Action item: Print the lines that run from the line with "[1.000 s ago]" to the line with "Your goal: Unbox", keeping both end lines, exactly as they appear in the entries below, and nothing else.

+ + + +

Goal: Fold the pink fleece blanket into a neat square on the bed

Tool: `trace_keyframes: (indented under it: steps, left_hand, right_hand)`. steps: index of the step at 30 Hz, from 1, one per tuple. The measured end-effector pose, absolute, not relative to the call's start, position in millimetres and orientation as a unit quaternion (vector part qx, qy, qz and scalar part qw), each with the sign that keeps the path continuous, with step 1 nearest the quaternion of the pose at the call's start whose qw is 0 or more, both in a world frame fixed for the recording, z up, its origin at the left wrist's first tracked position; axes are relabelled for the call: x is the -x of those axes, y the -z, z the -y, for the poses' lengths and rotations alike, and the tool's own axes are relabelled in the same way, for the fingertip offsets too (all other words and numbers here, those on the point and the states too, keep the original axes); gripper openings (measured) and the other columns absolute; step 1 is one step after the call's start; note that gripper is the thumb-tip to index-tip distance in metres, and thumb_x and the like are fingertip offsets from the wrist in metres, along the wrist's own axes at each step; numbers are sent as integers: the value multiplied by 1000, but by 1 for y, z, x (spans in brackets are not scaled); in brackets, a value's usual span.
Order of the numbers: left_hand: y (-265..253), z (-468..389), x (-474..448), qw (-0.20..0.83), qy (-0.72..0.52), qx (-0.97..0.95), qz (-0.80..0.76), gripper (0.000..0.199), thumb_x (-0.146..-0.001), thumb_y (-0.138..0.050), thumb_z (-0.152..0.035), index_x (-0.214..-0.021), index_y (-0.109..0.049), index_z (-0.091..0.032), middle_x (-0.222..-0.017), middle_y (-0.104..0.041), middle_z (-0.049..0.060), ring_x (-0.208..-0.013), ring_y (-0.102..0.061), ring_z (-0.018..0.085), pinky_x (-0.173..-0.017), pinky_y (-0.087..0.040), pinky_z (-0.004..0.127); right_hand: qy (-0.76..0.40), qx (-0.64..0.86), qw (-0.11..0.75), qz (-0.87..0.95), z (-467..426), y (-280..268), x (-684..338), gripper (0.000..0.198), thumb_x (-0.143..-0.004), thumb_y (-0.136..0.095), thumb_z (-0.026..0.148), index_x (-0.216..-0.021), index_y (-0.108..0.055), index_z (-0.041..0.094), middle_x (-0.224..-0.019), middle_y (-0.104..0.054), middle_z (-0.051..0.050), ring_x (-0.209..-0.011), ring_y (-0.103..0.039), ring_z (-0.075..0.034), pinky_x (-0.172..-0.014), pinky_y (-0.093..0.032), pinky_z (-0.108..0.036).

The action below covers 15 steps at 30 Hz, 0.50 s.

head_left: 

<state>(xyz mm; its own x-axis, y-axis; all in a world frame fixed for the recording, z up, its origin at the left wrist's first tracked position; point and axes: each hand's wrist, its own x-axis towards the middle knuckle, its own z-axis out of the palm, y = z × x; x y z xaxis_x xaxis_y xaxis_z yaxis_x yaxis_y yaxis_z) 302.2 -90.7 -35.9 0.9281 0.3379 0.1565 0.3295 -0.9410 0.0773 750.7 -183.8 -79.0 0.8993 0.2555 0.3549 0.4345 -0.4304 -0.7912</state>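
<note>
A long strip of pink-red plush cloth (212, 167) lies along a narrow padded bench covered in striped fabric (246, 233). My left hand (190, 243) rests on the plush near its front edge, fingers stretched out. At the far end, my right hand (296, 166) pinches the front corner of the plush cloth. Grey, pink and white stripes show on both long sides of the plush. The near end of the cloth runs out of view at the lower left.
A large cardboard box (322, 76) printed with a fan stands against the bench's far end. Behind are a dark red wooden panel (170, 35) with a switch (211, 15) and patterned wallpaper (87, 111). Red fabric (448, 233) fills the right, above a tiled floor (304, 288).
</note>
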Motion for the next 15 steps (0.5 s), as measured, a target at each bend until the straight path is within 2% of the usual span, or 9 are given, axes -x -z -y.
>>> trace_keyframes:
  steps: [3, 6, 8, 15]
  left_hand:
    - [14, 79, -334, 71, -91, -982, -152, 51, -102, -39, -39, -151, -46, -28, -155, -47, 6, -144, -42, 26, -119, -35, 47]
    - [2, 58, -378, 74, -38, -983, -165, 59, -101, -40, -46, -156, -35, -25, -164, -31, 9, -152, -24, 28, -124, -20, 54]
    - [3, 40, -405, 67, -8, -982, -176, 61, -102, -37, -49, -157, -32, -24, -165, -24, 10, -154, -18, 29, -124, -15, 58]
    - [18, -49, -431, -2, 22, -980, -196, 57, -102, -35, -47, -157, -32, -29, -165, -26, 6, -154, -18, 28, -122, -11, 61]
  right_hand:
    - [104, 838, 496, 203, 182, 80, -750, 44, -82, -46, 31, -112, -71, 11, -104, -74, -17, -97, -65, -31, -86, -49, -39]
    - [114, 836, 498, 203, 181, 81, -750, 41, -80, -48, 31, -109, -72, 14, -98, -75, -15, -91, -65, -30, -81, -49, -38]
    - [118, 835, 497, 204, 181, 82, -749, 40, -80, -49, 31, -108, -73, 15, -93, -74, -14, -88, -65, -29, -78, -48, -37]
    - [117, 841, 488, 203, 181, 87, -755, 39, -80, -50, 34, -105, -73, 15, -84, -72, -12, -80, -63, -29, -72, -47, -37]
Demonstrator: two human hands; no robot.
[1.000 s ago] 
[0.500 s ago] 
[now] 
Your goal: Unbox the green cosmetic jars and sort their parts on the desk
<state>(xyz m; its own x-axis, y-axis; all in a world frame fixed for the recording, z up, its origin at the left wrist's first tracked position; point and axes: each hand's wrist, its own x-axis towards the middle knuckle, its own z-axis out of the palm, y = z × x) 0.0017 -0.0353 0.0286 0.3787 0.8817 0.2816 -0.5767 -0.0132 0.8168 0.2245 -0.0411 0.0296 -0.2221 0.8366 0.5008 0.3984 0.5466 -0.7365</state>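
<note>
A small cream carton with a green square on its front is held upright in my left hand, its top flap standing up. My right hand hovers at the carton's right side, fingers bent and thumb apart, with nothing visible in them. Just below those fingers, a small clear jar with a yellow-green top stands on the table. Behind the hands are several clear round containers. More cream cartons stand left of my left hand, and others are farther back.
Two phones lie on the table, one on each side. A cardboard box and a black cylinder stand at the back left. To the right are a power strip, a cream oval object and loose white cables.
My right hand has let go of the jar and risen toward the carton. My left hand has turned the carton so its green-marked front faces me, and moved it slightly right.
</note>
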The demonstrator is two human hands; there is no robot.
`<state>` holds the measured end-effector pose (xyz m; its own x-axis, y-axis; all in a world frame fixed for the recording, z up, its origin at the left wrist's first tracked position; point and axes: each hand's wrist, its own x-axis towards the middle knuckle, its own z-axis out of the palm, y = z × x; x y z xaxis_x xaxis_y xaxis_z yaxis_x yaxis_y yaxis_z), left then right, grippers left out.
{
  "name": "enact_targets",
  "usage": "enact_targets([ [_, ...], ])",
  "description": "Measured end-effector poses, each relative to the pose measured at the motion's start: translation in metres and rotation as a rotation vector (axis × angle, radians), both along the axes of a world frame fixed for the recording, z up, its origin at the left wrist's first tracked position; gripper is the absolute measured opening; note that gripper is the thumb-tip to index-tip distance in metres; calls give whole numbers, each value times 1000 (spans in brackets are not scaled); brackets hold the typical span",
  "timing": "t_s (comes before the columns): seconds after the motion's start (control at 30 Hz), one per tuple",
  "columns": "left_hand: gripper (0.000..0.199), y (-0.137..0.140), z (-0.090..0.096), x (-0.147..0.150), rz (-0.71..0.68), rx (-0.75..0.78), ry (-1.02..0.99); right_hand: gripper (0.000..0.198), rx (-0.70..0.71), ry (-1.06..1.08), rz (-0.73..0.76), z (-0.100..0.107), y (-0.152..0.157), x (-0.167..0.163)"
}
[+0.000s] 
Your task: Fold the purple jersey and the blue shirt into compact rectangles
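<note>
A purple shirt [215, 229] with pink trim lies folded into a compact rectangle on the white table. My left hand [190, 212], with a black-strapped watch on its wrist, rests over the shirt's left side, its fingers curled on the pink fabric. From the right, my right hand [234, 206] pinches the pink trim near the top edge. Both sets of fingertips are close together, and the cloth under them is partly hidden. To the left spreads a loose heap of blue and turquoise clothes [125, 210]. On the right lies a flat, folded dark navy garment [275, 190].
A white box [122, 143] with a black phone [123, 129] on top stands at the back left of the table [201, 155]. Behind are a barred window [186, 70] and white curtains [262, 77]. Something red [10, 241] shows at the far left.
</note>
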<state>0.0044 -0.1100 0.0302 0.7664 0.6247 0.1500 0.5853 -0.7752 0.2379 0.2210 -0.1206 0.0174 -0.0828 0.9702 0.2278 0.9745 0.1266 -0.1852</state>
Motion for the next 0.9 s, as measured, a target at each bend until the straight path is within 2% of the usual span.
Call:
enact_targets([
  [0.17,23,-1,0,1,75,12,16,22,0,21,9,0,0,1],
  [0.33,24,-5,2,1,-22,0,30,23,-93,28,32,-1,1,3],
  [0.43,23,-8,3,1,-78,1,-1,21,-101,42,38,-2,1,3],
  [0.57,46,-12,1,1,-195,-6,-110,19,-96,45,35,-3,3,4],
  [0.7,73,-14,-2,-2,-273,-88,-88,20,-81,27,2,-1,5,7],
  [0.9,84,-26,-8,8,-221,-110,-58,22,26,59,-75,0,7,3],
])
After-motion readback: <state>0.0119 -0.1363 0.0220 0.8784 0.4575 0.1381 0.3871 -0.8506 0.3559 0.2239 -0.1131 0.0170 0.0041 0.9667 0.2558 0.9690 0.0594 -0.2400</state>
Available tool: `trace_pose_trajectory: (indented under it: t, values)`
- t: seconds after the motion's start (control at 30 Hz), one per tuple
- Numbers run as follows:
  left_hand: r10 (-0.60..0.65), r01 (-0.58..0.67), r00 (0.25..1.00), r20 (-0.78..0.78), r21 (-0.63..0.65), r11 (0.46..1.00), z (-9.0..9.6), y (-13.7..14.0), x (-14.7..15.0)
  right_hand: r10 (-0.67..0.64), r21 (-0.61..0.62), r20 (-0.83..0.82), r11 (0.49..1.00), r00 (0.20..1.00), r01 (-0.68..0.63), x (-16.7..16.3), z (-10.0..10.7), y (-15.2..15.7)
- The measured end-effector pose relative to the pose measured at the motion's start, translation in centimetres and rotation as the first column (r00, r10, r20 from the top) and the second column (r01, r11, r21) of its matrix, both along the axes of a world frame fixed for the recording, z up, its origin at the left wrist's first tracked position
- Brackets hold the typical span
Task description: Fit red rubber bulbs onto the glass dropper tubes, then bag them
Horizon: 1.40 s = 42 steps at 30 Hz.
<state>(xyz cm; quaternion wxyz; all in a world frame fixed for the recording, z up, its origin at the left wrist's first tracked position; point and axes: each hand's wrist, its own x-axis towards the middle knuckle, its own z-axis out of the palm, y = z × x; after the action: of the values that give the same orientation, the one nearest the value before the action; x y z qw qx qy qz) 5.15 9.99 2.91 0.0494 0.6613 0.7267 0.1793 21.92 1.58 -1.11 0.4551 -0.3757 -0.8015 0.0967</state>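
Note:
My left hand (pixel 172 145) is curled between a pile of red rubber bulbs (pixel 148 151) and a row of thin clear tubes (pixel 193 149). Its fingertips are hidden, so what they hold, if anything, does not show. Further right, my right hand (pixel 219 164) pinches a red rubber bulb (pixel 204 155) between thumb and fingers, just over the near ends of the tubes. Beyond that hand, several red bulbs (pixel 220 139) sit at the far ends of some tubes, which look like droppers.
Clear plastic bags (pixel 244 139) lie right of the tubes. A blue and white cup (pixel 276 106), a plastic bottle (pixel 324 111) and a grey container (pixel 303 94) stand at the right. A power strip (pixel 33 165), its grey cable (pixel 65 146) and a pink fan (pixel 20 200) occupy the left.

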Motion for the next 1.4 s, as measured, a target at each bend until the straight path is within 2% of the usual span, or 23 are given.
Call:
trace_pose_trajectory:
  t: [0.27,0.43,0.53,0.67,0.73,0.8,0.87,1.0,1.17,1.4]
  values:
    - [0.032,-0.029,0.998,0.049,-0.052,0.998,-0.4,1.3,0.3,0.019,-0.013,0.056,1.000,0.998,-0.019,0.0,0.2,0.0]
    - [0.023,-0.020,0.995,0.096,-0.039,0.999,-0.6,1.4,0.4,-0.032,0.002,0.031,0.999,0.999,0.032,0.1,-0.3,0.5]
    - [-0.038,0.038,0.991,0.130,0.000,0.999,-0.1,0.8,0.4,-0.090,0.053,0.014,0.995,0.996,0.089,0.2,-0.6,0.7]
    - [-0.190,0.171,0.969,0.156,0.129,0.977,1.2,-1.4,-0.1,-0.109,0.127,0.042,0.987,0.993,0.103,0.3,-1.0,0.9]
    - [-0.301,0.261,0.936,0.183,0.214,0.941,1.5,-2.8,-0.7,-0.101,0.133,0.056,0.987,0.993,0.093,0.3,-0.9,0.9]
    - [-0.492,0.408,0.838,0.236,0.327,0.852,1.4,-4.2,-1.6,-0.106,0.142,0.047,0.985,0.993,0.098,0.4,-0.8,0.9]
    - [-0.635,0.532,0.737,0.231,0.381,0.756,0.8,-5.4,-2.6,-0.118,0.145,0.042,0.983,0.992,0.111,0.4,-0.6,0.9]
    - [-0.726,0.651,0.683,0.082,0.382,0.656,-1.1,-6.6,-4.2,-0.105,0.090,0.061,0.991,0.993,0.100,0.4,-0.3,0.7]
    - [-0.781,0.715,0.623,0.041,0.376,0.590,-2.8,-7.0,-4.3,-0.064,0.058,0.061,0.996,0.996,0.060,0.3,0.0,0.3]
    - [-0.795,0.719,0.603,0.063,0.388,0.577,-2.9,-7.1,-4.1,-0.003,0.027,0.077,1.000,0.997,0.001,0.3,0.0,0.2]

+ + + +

Written response:
[1.000 s ago] 
[0.500 s ago] 
[now] 
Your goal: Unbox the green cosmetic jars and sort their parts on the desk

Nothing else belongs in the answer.